There is solid scientific evidence that unhindered access to green areas contributes to human happiness and well-being. The combination of housing developments and green areas – city and landscape – is clearly the suburb’s biggest asset. The vision of living in a calm, peaceful urban space is virtually a universal dream, and when asked where they would prefer to live, most Danes answer close to the beach and the wood. These features are in abundantly supply in Farum.
The core goal of the project is therefore not an ambition of saving Farum but rather of proposing a new antithesis to the ‘inherent logic’ of the suburb or a achieving a transformation guided by historical urban ideals. Generally, the proposal aims for an architecture that accomplishes surgical improvements to Farum’s characteristic buildings and parks. The interventions operate on three levels: smaller, isolated points, extensive linear developments and larger, interconnected landscape networks.

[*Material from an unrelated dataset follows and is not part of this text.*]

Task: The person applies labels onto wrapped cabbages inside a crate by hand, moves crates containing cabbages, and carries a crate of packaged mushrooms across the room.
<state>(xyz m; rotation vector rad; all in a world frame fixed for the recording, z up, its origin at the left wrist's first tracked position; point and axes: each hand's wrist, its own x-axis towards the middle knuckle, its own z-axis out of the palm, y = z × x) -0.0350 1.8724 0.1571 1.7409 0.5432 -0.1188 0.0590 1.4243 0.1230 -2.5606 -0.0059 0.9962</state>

The overall strategy represents a series of urban and landscape interventions: new blue elements, a hilly landscape made of surplus soil, identity-building based on new vegetation, upgraded networks, spaces for informal micro-activities, re-established nature zones, optimized road profiles, small arable areas, favourable rental conditions for green industries and densification through new construction. The project also has a focus on sustainability based on reusing surplus soil, rainwater management, waste management, low-energy construction and the establishment of built-in solar energy systems.
One of the guidelines for the project has been the ambition of articulating specific ideas for combining sustainable urban development and modern suburban living. The proposal seeks to break down the rigid functional division between housing, infrastructure, business and industry that modernist planning imposed a little too rigidly. Instead, the proposal calls for a more distinctive and differentiated use of vegetation along the major roads to give the high-efficiency traffic machine a poetic dimension along with the establishment of new ‘bridges’ and visual connections between the enclaves. In addition, the proposal reintroduces the ‘old’ system of streams and wetlands that makes up a neglected network in the landscape.